» Work to be completed
Your job is to return every line in the data holding the string "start".

» Given records
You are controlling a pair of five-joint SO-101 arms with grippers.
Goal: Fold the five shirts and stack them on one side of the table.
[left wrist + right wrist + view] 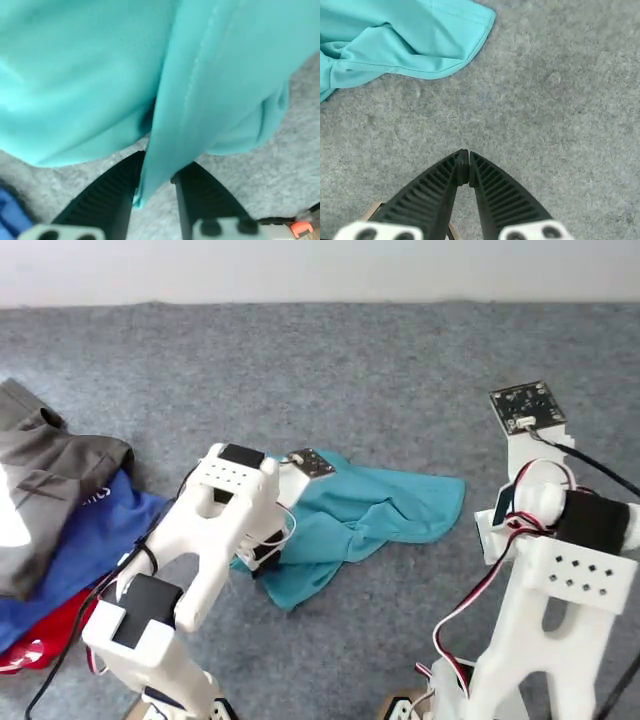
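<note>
A teal shirt (370, 510) lies crumpled in the middle of the grey carpeted table. My left gripper (156, 181) is shut on a fold of the teal shirt (200, 100), and the cloth runs up between its two black fingers (112, 192). In the high view the left arm (225, 520) bends over the shirt's near left edge. My right gripper (465, 167) is shut on nothing and hovers over bare carpet, a short way from the shirt's hem (445, 45). The right arm (545, 540) stands at the right of the table.
At the left edge lies a pile of shirts: a grey one (50, 480) on top, a blue one (90, 540) under it, and a red one (40, 645) at the bottom. Bare carpet (400, 380) stretches behind and to the right of the teal shirt.
</note>
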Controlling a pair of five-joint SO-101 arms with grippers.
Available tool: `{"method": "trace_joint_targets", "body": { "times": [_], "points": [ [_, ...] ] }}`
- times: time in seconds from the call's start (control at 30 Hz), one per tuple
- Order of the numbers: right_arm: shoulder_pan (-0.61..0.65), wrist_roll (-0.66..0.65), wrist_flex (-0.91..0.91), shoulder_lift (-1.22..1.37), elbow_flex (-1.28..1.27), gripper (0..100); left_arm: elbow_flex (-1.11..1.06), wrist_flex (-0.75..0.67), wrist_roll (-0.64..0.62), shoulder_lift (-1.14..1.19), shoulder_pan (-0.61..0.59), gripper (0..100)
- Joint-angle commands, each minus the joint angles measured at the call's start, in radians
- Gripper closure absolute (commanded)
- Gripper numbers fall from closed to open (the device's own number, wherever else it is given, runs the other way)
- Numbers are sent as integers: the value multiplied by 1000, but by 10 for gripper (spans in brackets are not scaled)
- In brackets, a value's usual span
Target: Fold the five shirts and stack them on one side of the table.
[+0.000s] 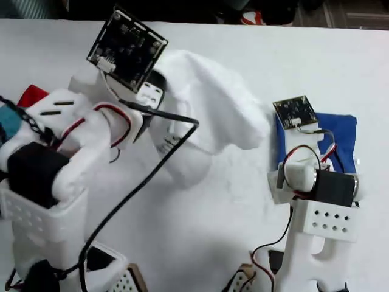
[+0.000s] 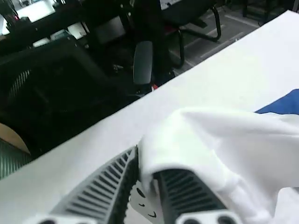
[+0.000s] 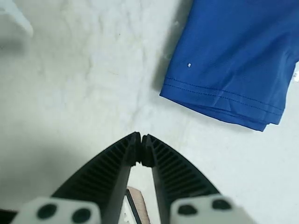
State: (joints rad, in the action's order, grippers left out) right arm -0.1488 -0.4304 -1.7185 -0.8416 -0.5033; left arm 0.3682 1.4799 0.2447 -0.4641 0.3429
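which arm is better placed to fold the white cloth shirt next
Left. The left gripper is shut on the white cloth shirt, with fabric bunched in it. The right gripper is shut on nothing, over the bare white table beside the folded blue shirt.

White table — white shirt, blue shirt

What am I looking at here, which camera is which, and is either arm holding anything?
Two small robot arms sit at a white table. One picture looks down from above; the other two come from a camera on each arm's wrist. The left gripper is shut on a white shirt, which hangs bunched from it. The right gripper is shut and holds nothing, above bare table beside a folded blue shirt. A bit of red cloth shows beside the left arm.
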Motion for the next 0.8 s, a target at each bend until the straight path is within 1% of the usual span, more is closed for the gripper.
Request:
{"method": "trace_joint_targets", "body": {
  "times": [0.0, 0.07, 0.17, 0.23, 0.4, 0.5, 0.6, 0.67, 0.77],
  "points": [
    [5, 6, -5, -13, 9, 981, -109, 57, -61, -22, -53, 804],
    [5, 6, -5, -13, 9, 981, -221, 91, -63, -21, -94, 762],
    [5, 6, -5, -13, 9, 981, -407, 97, 11, -27, -176, 756],
    [7, 6, -5, -13, 9, 981, -488, 91, 57, -28, -263, 756],
    [19, 6, -5, -13, 8, 981, -508, 75, 146, -28, -518, 756],
    [108, 6, -5, -10, 6, 981, -511, 46, 169, -28, -638, 756],
    [239, 9, -5, -2, 6, 981, -517, 23, 192, -27, -704, 757],
    [318, 54, -2, 2, 5, 981, -512, 20, 210, -27, -760, 756],
    [377, 120, -2, 62, 5, 981, -511, 35, 233, -27, -860, 745]
  ]
}}
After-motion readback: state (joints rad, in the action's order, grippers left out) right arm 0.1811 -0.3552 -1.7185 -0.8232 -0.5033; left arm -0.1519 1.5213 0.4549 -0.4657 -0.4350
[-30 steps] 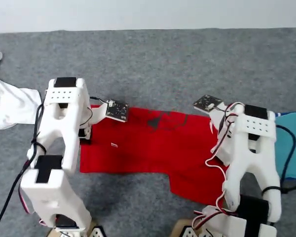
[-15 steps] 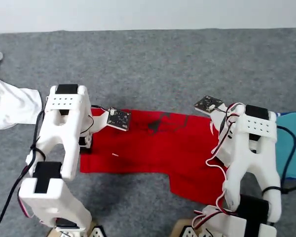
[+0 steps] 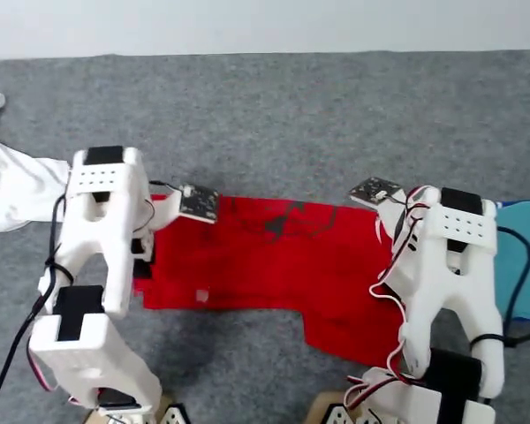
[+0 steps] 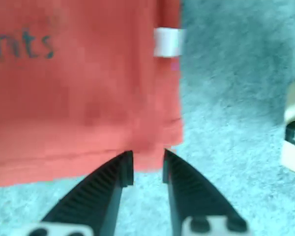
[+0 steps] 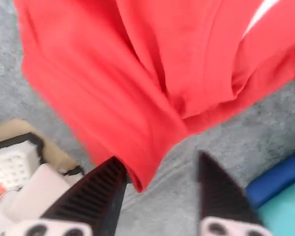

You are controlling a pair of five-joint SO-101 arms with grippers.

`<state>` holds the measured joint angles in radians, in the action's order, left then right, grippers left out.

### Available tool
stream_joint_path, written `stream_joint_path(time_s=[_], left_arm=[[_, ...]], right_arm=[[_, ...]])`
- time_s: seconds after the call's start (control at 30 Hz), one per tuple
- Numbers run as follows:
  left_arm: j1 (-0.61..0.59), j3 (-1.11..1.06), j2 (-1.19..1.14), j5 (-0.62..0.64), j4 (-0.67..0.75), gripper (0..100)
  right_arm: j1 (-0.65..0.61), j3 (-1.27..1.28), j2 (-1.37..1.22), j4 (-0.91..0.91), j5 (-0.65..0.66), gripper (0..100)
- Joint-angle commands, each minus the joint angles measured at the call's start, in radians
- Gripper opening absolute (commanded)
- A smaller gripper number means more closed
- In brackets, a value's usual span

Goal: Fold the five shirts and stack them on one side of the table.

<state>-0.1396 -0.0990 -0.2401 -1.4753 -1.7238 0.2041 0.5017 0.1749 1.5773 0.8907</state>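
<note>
Red shirt (image 3: 274, 261) lay spread flat in the middle of the high view, a little below centre, between the two arms. Its print faced up near its far edge, and one part jutted toward the lower right of the frame. A small white label (image 3: 201, 296) sat near its lower left edge.

In the left wrist view the same shirt (image 4: 83, 83) filled the upper left, with the label (image 4: 166, 42) at its side edge. The left gripper (image 4: 145, 157) was at the shirt's corner, its fingers (image 4: 115, 177) drawn close together and pinching the hem, so that a strip of red cloth showed between the tips.

In the right wrist view the shirt (image 5: 137, 73) was bunched in loose folds across the top of the frame. The right gripper (image 5: 160, 164) was spread wide over it; a fold of cloth hung just beside one finger (image 5: 105, 184), and the other finger stood apart over bare table.

A white shirt (image 3: 18, 185) lay crumpled at the left edge of the high view, well apart from the red one. A blue shirt (image 3: 526, 256) showed at the right edge, partly behind an arm. All lay on the grey table (image 3: 274, 115).
</note>
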Motion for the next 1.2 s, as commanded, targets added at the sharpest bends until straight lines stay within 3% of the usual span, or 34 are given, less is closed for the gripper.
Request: stream_joint_path(time_s=[0.0,0.2,0.4,0.57,0.73,0.87,1.0,1.17], left_arm=[[-0.014,0.051,0.011,0.012,-0.028,14],[-0.015,0.058,0.011,0.015,-0.028,13],[-0.009,0.117,0.008,0.137,0.014,9],[-0.006,0.117,0.005,0.140,0.015,6],[-0.005,0.116,0.002,0.141,0.015,5],[0.006,0.116,0.002,0.199,0.031,5],[0.008,0.116,0.002,0.273,0.068,5],[0.003,0.116,0.002,0.275,0.071,5]], right_arm=[[0.007,-0.080,0.061,0.071,-0.028,33.3],[0.015,-0.236,0.059,0.157,-0.029,33.3],[0.008,-0.436,0.047,0.162,-0.032,33.3],[-0.007,-0.471,0.047,0.159,-0.034,33.3],[-0.012,-0.451,0.005,0.021,-0.196,32.8],[-0.073,-0.431,-0.127,-0.108,-0.347,20.6],[-0.156,-0.433,-0.245,-0.189,-0.407,6.1],[-0.211,-0.433,-0.352,-0.246,-0.408,4.2]])
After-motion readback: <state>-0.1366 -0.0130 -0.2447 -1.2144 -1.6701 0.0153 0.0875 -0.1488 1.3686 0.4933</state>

» Answer to the exercise
- times: time in seconds from the call's start (control at 30 Hz), one per tuple
- Joint-angle commands, each minus the joint angles measured at the call's start, in radians
- time_s: seconds after the call's start (control at 30 Hz), one per tuple
- Joint-angle commands, each minus the joint angles measured at the call's start, in radians

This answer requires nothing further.